*** Begin section ***

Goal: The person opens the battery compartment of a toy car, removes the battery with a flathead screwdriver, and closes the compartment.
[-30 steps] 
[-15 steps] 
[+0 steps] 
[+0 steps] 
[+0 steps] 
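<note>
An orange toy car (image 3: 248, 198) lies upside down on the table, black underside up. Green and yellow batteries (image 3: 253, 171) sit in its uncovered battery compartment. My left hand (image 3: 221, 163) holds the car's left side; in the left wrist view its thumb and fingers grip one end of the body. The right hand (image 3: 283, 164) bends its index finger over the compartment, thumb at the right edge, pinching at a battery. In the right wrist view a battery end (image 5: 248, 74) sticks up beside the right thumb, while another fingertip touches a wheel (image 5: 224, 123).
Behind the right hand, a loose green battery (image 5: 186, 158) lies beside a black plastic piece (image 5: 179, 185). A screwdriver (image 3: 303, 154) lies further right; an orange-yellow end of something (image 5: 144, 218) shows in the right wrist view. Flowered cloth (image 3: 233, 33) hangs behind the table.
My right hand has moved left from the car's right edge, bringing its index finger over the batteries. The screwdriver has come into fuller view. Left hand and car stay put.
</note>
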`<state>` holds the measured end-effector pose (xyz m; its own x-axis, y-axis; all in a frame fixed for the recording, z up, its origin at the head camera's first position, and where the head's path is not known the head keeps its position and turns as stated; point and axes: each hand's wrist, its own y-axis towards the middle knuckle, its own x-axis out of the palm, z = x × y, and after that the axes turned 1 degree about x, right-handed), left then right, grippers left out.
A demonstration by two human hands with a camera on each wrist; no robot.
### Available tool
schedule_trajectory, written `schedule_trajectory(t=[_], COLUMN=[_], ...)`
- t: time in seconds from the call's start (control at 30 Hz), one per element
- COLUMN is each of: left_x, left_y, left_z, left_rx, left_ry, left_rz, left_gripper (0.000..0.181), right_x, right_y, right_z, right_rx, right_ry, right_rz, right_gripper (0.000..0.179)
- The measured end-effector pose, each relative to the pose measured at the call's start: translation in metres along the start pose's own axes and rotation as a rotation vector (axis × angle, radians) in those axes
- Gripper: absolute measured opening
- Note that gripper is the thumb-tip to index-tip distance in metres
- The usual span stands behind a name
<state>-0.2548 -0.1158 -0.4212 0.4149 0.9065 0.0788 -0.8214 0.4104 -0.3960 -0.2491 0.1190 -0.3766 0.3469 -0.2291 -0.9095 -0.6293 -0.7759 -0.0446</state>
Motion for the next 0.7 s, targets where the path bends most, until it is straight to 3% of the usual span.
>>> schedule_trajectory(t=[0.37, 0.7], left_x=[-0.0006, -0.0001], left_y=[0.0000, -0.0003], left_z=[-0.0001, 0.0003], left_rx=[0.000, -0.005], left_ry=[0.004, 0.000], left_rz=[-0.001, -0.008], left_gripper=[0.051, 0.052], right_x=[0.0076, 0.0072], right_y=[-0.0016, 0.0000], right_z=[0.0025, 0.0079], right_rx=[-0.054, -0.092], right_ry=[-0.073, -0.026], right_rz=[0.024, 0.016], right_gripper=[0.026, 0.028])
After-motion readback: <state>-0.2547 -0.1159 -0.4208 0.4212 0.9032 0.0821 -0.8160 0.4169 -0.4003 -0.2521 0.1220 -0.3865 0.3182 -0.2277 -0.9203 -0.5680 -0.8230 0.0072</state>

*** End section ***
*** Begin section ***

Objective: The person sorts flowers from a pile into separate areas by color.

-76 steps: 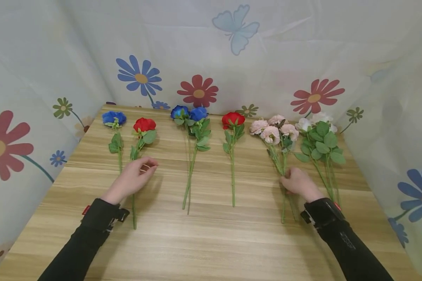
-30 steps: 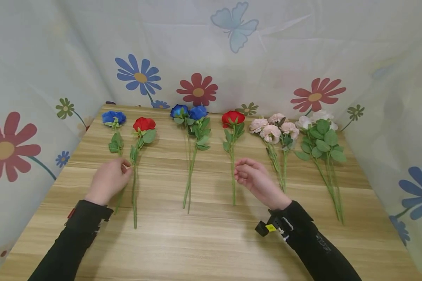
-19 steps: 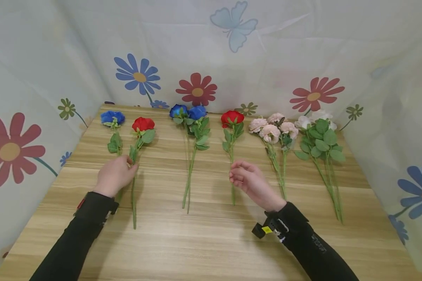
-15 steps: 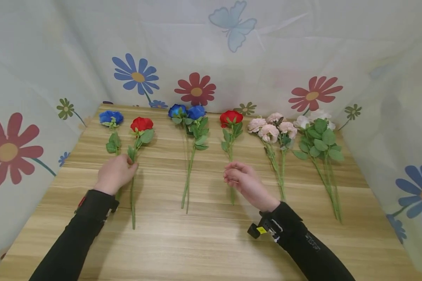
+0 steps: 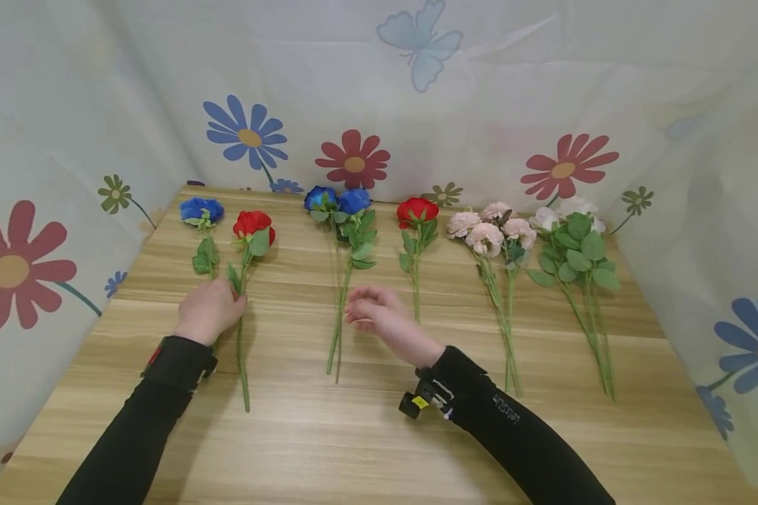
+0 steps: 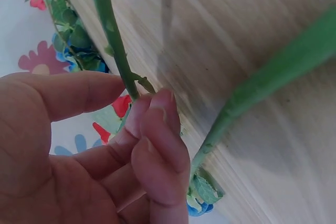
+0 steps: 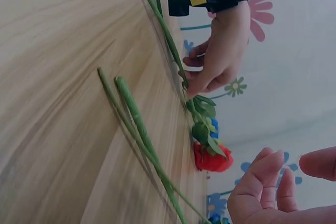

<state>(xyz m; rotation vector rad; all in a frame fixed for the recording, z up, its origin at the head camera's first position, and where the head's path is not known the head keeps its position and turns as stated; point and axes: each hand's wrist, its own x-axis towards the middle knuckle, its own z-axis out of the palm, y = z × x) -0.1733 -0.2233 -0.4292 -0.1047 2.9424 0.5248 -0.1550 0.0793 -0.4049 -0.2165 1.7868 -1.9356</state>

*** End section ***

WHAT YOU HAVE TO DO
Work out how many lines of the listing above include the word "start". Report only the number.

EXERCISE RESPONSE
2